The trick is to use that the model structure on marked simplicial sets is simplicial (and so is the structure induced on the slice over a fibrant object)

@DenisNardin You mean my first statement is true right? or both?

@SaalHardali I was talking about the second statement

Oh, interesting. So you're saying the fibrations don't necessarily model the slice?

@SaalHardali Don't take me too seriously. I don't remember the details of the model structure, and a cursory search hasn't enlightened me

Sorry, just trying to understand where we stand about this.

So being an $\infty$-operad is really a property once you restrict to the subcategory of functors which are cartesian over the inerts. That's nice to know. I wasn't sure about that.

Hi all!
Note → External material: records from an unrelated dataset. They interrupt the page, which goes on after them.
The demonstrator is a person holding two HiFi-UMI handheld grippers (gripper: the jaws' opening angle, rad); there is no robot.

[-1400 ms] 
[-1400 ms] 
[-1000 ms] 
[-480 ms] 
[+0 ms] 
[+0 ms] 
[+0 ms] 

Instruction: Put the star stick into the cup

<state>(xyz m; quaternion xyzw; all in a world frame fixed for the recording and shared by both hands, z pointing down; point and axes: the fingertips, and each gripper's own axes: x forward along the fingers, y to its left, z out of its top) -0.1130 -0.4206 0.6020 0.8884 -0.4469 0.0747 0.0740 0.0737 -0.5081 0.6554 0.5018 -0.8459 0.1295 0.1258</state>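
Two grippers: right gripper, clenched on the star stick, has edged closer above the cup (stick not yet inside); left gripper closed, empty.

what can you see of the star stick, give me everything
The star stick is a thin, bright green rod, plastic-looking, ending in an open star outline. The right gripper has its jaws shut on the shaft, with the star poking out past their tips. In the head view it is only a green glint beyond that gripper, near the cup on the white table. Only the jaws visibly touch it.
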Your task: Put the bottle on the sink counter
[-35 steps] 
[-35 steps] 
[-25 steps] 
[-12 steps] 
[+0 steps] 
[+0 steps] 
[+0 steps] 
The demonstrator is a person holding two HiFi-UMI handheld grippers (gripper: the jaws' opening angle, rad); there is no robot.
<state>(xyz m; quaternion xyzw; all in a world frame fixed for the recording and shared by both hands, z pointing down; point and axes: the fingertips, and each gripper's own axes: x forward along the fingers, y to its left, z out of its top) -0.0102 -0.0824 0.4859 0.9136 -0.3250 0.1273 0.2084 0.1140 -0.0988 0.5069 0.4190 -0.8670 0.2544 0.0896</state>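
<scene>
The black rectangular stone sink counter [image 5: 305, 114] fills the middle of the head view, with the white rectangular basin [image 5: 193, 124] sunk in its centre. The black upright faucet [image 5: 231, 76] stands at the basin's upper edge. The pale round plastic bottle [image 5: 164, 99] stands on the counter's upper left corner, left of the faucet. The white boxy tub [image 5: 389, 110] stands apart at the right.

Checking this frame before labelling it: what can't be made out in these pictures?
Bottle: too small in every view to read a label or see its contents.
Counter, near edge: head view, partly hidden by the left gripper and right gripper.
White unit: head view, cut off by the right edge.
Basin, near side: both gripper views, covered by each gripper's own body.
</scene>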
New here.

Does anyone have a good reference for the result $H^*(u(n); F_p) \cong E_{F_p}(x_1,x_3,...,x_{2n-1})$, i.e., that the cohomology of the Lie algebra $u(n)$ -- the Lie algebra corresponding to the Lie group $U(n)$ of $n \times n$ unitary matrices -- is isomorphic to the cohomology of the exterior algebra over $F_p$ on odd degree generators ?

I believe the desired isomorphism is obtained by carrying out either the Hochschild-Serre spectral sequence, or the Serre spectral sequence. Does anyone know of a reference where they explicitly carry out this calculation? Thanks in advance.